The kitchen is in a central compartment in the main building with the island and bar on the side closest to the deck. It appears to be a Galley design with the vent for the stove hood piercing the central compartment and continuing up and through the roof. On closer inspection, only the cooking zone is visible from the bar, the prep and washing zones are located inside the Blackbutt wood cube, the cube is like a building within a building and is unobtrusive in appearance, blending seamlessly with the flooring and rafters.

Behind the kitchen is a hallway lit with spotlights that travels to the dining area on the other side.

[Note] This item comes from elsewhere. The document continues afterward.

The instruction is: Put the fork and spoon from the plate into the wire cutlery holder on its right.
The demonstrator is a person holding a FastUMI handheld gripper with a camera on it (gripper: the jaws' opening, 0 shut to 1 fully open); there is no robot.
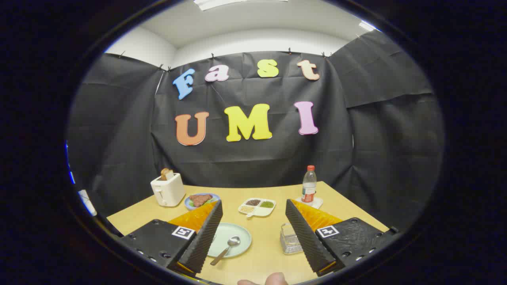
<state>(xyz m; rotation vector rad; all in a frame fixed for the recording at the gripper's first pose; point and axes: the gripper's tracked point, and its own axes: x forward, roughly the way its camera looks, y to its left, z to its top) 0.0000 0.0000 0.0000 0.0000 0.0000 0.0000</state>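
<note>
A pale green plate (pixel 234 236) lies on the wooden table between my fingers, partly hidden behind the left finger (pixel 204 237). A metal spoon (pixel 226 249) rests on the plate, bowl away from me, handle over the near rim. I cannot make out the fork; the left finger covers that side of the plate. The wire cutlery holder (pixel 290 239) stands to the plate's right, partly behind the right finger (pixel 307 237). My gripper (pixel 253 263) is open, held above the table short of the plate, nothing between its fingers.
Beyond the plate sit a white divided dish of condiments (pixel 257 206), a blue plate with meat (pixel 201 200), a white toaster holding bread (pixel 168 189) and a red-capped bottle (pixel 309 186) on a coaster. A fingertip (pixel 275 279) shows at the near edge.
</note>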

The indoor dining area has a door that leads to an outdoor dining area at the back of the main building. This outdoor dining area is completely covered by the continued roofline and an large outdoor fireplace keeps the space warm at night. The two smaller zones of the home are both for sleeping. The first and middle one is the Master Suite complete with a library on the view side that is accessible and divided by the breezeway that connects all three zones. The furthest section of the building at the far end of the breezeway is the guest accommodations comprises of two bedrooms and two bathroom

The library on the other side of the Master Suite makes use of the high gabled ceiling with row upon row of books that are accessible via a library ladder that slides back and forth along the wall.

The gardens of the home are wrapped around the ancient Morton bay fig tree that is a main feature of the property. The large gnarled branches reach out and over the dense plantings while stone curbings contain the bulging perennials. Well manicured lawns curve out and around the central planting an old piece of farm equipment peaks out as a memory of the way things used to be.

On the view side of the home the large pastures of grass continue while field stone retaining walls envelope the footprint of the living spaces. The setting is one of pure bliss and it is hard to imagine anyone being able to read a book in the library without being distracted by the stunning natural setting just outside the door.